Among retrospective reviews, Carson Lund of Slant Magazine gave the film a score of three-and-a-half out of five possible stars, writing that "by the film's conclusion, it's hard to feel comfortable with similar episodes on our own imperfect planet". Mike D'Angelo of The A.V. Club gave the film a rating of "B+", writing that "Fantastic Planet [should] seem extremely dated, yet it's ultimately too singular to feel beholden to a particular era. It truly earns the adjective in its title". Alan Morrison of Empire gave the film four out of five stars and called it "Surreal and wonderful in a way not often seen from Europe".
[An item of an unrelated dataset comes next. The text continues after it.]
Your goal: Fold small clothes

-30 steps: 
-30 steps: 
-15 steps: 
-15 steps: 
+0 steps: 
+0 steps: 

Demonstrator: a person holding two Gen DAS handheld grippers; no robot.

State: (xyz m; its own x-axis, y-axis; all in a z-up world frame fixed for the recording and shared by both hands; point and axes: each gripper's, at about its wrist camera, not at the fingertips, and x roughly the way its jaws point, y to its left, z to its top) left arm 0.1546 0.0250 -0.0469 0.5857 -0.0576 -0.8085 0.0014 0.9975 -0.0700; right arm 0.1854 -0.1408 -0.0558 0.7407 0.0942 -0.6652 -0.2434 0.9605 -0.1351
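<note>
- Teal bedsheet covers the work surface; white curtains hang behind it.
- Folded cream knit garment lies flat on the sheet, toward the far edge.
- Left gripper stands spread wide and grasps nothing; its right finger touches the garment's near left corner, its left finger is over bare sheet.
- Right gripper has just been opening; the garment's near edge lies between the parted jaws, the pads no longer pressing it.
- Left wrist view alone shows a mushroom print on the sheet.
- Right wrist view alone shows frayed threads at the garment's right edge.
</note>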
Maitland McDonagh of TV Guide gave the film three out of four stars, calling it an "Eerie, surreal and a welcome respite from Disney-style animation". Scott Thill of Wired called the film "a sterling example of the trippy animation ambition of the late '60s and early '70s". Gary Dauphin of The Village Voice wrote that "Although the visuals are worth the ticket alone, Fantastic Planet also crackles with emotional and political resonance". Paul Trandahl of Common Sense Media gave the film a rating of four out of five stars, calling the film "A jarring examination of racism and intolerance". In 2016, Fantastic Planet was ranked the 36th greatest animated movie ever by Rolling Stone.
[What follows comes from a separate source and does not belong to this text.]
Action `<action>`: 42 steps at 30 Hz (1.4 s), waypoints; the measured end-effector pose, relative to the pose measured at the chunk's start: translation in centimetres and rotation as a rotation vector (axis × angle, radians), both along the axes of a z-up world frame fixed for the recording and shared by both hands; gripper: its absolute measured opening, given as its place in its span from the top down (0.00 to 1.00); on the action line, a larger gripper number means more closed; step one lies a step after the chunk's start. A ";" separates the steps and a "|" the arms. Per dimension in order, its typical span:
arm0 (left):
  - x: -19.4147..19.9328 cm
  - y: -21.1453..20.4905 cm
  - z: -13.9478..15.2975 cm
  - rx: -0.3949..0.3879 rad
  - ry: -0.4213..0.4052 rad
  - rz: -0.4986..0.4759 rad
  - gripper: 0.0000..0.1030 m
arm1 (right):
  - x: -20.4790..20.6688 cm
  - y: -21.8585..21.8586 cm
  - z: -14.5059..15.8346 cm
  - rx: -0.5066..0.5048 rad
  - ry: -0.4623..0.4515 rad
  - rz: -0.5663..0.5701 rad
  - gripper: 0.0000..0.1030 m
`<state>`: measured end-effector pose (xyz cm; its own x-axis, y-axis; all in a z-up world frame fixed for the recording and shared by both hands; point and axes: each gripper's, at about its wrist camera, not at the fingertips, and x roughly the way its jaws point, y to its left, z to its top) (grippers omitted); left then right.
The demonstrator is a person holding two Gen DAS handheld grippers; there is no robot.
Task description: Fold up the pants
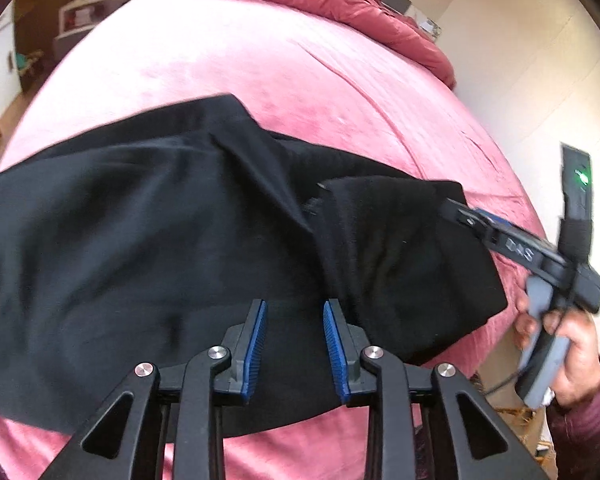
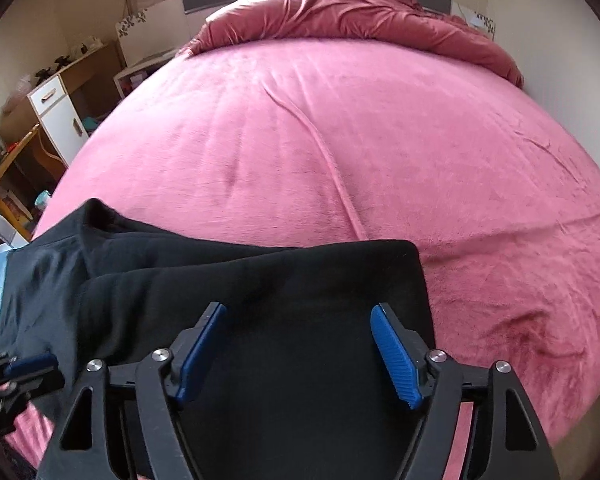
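The left gripper point(image 1: 295, 312) hangs over the black fabric pants point(image 1: 160, 216) with its blue ribbed pads a modest gap apart and nothing pinched between them — the cloth lies flat below the tips. The right gripper point(image 2: 300, 316) stands much wider, also empty, above a folded-over end of the same pants point(image 2: 260, 280), which lie across the near edge of the pink plush-covered bed point(image 2: 340, 140). Only the left wrist view shows the person's right hand point(image 1: 572, 344) on the grey handle, with a dark red sleeve, to the left gripper's right. Only the right wrist view shows the window, a wooden desk with white drawers point(image 2: 56, 116) to its left, and the rumpled dark pink duvet point(image 2: 360, 12) far ahead.
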<state>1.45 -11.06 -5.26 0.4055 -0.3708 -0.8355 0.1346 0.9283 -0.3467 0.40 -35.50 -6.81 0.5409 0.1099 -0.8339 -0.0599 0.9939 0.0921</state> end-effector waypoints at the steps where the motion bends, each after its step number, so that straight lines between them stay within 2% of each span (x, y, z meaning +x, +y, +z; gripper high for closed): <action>1: -0.3 0.5 0.4 0.021 -0.015 0.020 0.71 | -0.4 0.3 0.2 0.006 -0.006 0.004 0.25; 10: -2.8 4.3 1.9 0.099 -0.085 0.116 0.67 | -3.9 5.6 -0.1 0.074 0.034 0.126 0.24; 13: -3.3 5.5 2.5 0.116 -0.102 0.144 0.60 | -4.6 7.7 -0.9 0.067 0.056 0.162 0.19; 15: -3.5 6.3 2.8 0.119 -0.107 0.159 0.58 | -4.6 8.6 -1.7 0.083 0.081 0.184 0.14; 19: -4.2 7.1 2.9 0.122 -0.101 0.202 0.55 | -4.7 9.4 -2.9 0.069 0.107 0.159 0.10; 21: -4.4 7.9 2.7 0.105 -0.083 0.225 0.55 | -4.5 9.2 -3.5 0.108 0.130 0.140 0.00; 23: -4.6 8.2 2.7 0.117 -0.075 0.242 0.55 | -4.4 9.0 -4.2 0.140 0.145 0.113 0.00; 26: -4.7 9.3 2.4 0.102 -0.050 0.276 0.55 | -4.7 9.2 -4.3 0.121 0.131 0.101 0.00; 30: -5.0 11.5 1.8 0.049 0.000 0.336 0.55 | -4.9 10.4 -4.8 0.039 0.135 0.113 0.00; 35: -6.6 15.5 1.5 -0.062 0.027 0.427 0.55 | -5.2 11.1 -4.9 0.002 0.121 0.110 0.00; 38: -8.2 19.1 1.4 -0.172 0.045 0.520 0.59 | -5.1 11.2 -4.8 -0.007 0.117 0.107 0.00; 40: -9.5 22.2 0.8 -0.297 0.077 0.606 0.60 | -5.2 11.2 -4.9 -0.009 0.114 0.104 0.00; 42: -10.4 24.3 0.4 -0.386 0.085 0.669 0.60 | -5.1 11.2 -4.8 -0.007 0.110 0.102 0.00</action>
The film was used as inspiration in designing the world of the video game Pikmin. In 1996, the alternative rock band Failure named their third album after the film. In 2014, rapper Mac Miller used the soundtrack of the film in his song "Insomniak" included on his mixtape Faces. Hip-hop artist Madlib cites the movie as an influence.

===Accolades===
The film won the Special Prize at the 1973 Cannes Film Festival after two nominations.

==Home media==
Following various bootleg VHS releases of the film, it was released by Anchor Bay Entertainment on VHS and DVD on 16 February 1999. In 2006, Eureka Entertainment released the film on DVD in the United Kingdom as #34 in their Masters of Cinema line. It was released on Blu-ray in 2012.

On 23 October 2007, Facets Video and Accent Cinema released a newly restored version on DVD, including many bonus features never available before. In June 2016, the Criterion Collection released the film on Blu-ray and DVD.